« Ménager le réel tout en l’agençant : (…) nous œuvrons dans la finitude, dans un déjà accompli et (…), tout compte fait (…), le travail à produire est de l’ordre de l’essartement, pour reprendre un mot de l’époque médiévale, c’est-à-dire qu’il nous faut élargir des portions de ce monde déjà occupé, qu’il le soit par la terre, cet autre autre de nous, ou par la culture, ou par nous-mêmes. »
Philippe Madec, Entre nature et démocratie : l’a-ménagement du monde, 2002
« l’amour, la tendresse et la bienveillance peuvent s’appliquer aussi aux milieux, aux territoires. »
Philippe Madec, Milieu et Architecture, 2021
« Nous invitons les praticiens et les élus à ménager. Qui ? Les gens, les choses, les lieux et le vivant. »
Thierry Paquot, Ménager le ménagement, 2021.
« Le ménagement territorial est une autre manière d’habiter les lieux, qui en retour nous habitent aussi. »
Thierry Paquot, visioconférence Ménager nos territoires, cycle de conférences du Mouvement de la Frugalité, 2020
« Alors que nous comprenons désormais que le territoire que nous prétendons aménager n’est pas un simple support à nos activités, mais un territoire vivant à partager – il est temps de changer de posture, pour passer de l’aménagement au ménagement de la terre. »

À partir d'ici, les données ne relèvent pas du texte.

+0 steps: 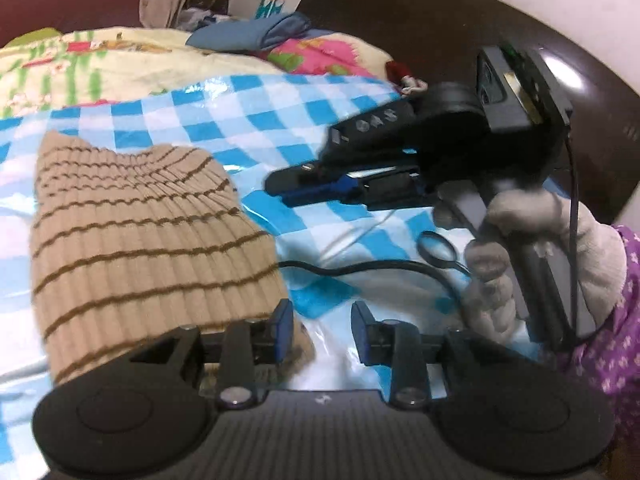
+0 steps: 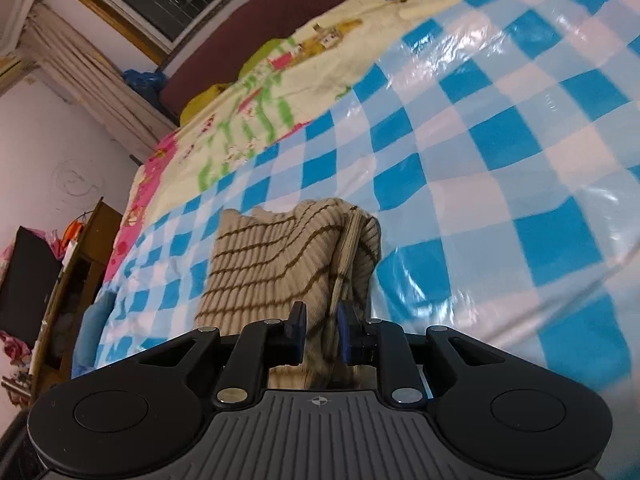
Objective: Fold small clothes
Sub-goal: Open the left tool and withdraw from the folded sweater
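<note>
A small beige ribbed garment with brown stripes lies on a blue-and-white checked plastic sheet. My left gripper is open, its left finger over the garment's near right corner, nothing between the pads. In the left wrist view the right gripper hovers to the right of the garment with its fingers close together. In the right wrist view my right gripper stands close above the garment, with a lifted fold of it between the narrowly parted pads; contact is not clear.
A black cable and a small loop lie on the sheet between the grippers. A floral blanket and a blue bundle lie beyond the sheet. A dark headboard stands at right. A window and shelves show in the right wrist view.
</note>
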Demonstrator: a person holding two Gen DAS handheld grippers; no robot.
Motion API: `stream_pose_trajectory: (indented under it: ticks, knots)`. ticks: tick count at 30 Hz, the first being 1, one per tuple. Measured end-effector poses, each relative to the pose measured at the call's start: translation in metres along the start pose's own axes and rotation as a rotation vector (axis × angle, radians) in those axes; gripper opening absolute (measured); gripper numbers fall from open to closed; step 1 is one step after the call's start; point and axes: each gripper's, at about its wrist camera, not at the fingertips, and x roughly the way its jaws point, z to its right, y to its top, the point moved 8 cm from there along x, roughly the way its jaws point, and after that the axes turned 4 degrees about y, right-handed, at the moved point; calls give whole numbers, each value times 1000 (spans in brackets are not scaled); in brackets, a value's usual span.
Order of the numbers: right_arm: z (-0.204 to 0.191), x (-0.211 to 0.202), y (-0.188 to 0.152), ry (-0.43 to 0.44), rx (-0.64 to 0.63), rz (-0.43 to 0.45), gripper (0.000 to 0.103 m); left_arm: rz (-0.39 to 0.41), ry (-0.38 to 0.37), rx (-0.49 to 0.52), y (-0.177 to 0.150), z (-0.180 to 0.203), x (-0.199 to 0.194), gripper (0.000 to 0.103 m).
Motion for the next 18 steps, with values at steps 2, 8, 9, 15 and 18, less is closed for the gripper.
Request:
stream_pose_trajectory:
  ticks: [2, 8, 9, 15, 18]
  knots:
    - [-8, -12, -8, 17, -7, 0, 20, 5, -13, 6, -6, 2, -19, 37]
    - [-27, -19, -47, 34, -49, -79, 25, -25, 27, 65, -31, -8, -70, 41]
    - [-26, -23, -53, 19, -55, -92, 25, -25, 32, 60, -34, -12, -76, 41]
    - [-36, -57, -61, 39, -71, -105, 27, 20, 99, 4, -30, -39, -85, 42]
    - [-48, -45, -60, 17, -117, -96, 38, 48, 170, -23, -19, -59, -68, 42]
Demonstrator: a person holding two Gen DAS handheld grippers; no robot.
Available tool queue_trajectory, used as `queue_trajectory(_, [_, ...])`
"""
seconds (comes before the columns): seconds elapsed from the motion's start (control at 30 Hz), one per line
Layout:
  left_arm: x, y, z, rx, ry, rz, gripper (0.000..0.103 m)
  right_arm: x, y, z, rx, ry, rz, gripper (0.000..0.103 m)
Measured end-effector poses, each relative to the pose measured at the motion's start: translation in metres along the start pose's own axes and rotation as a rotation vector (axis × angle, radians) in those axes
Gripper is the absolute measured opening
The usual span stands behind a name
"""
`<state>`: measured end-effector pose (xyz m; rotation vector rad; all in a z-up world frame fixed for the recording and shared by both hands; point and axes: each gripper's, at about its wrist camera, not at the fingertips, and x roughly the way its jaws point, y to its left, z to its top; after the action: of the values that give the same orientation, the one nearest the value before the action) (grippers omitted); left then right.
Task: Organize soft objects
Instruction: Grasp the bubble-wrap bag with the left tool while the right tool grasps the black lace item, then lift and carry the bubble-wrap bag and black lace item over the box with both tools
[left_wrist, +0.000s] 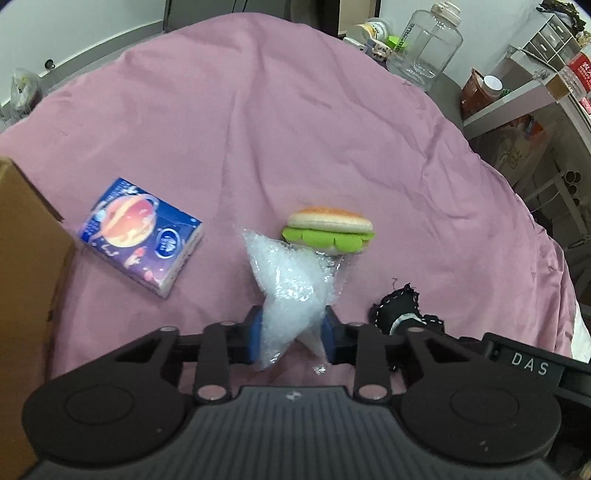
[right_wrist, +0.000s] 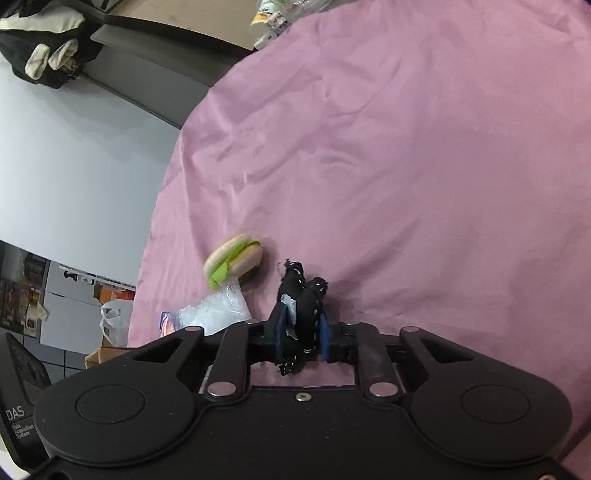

Commune frugale, la révolution du ménagement – Collectif Mouvement de la Frugalité, 2022.
Thierry Paquot1 définit le ménagement comme l’attitude consistant à ménager « les gens, les choses, les lieux et le vivant » – à « prendre soin » et à « écologiser nos manières de faire et de penser ». Enquêtant sur l’étymologie des termes, il note que l’expression « aménagement du territoire » daterait des lendemains de la seconde guerre mondiale, tandis que le verbe « aménager », au sens d’aménager un appartement ou un lieu, descend2 des mots, beaucoup plus anciens, « ménager » et « ménage ». Ceux-ci dérivant eux du verbe « manoir » qui, aujourd’hui inusité, signifiait « demeurer », « habiter » – issu du latin manere : « rester », « séjourner », « habiter », qui donnera en français, « maison », « manse », « mas », « manant », « masure », « manoir » (cette fois la résidence fortifiée du seigneur) et « ménage »… Thierry Paquot voit en définitive le terme « ménager » comme un équivalent d’« administration des biens », en relation consubstantielle avec le fait d’habiter. Et de citer Heidegger : « Le trait fondamental de l’habitation est ce ménagement. »… Ce serait donc la question fondamentale de l’aménagement comme du ménagement : comment habiter ?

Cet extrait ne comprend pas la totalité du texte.